### Requirement
Note each line of the entries that includes "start". Then copy those lines.

### Entries supplied
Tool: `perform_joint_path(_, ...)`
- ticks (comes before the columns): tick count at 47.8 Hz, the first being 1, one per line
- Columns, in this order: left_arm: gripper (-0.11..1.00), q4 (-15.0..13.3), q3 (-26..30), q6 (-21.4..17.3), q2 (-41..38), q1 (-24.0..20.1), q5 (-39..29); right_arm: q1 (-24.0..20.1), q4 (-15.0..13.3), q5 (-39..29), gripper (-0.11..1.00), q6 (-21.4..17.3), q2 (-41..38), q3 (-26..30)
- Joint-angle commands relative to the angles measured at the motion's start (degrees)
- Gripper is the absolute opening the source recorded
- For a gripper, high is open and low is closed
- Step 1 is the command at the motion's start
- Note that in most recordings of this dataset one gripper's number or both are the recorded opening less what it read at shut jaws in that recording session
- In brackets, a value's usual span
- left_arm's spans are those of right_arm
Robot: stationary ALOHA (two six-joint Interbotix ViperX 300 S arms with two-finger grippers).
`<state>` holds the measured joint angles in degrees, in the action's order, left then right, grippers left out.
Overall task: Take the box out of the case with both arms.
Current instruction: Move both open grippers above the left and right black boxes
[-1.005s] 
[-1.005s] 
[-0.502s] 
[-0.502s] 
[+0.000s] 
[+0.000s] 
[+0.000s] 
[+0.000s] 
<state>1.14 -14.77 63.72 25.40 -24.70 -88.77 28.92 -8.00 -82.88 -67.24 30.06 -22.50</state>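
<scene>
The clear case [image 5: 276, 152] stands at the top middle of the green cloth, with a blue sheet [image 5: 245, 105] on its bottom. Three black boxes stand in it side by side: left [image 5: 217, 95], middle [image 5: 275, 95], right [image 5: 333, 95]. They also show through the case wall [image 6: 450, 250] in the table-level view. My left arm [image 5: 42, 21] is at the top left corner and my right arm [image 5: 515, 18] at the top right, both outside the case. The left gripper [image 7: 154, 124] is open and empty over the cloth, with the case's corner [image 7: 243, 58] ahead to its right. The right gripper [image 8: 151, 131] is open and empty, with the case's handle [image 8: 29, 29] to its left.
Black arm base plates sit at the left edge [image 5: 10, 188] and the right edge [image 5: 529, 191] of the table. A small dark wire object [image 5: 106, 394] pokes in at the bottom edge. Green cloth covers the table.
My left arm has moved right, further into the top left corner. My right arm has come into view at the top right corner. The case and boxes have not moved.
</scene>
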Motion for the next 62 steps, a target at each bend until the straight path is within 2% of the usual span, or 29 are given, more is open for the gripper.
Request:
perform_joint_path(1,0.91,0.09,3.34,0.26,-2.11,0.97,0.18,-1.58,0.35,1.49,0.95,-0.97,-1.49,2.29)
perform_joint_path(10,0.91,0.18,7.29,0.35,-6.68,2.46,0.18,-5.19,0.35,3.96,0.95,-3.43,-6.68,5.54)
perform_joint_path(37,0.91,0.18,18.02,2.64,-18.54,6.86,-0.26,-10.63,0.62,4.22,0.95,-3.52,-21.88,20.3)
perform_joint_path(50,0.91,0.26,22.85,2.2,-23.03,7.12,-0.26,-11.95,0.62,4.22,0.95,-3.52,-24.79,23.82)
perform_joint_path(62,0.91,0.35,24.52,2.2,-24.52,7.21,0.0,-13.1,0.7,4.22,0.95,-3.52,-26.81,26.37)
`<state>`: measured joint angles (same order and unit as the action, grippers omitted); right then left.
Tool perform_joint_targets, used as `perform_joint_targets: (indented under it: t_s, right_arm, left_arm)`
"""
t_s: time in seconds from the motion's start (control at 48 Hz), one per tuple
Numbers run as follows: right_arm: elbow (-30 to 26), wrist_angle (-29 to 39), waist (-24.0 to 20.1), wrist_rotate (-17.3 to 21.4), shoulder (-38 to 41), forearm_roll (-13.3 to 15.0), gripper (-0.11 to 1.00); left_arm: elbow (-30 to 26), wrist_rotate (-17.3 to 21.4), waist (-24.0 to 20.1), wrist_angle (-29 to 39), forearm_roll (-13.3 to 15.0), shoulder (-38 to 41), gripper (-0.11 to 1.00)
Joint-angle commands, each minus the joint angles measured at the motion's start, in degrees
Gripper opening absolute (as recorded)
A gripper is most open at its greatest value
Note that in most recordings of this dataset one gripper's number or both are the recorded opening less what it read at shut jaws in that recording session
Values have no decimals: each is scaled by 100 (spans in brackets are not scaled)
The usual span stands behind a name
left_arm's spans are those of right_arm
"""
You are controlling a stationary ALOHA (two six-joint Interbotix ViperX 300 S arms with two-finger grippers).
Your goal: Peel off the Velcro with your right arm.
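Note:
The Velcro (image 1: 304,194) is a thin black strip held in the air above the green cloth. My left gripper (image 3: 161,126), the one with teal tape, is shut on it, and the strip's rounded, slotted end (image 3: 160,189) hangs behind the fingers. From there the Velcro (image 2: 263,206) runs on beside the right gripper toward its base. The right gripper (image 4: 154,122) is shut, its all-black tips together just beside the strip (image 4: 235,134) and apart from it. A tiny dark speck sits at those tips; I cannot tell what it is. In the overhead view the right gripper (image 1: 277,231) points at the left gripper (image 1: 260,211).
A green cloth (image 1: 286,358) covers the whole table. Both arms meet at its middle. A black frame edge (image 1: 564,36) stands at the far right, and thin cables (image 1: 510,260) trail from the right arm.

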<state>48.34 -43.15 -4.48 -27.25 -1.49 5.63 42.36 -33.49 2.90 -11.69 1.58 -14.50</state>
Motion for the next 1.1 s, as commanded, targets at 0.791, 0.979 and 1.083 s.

### Response for this exercise
- Joint-angle commands relative to the angles measured at the motion's start (degrees)
- Step 1 is the command at the motion's start
t_s: time in seconds from the motion's start (control at 48 Hz), one per tuple
Joint-angle commands, each minus the joint angles measured at the motion's start, in degrees

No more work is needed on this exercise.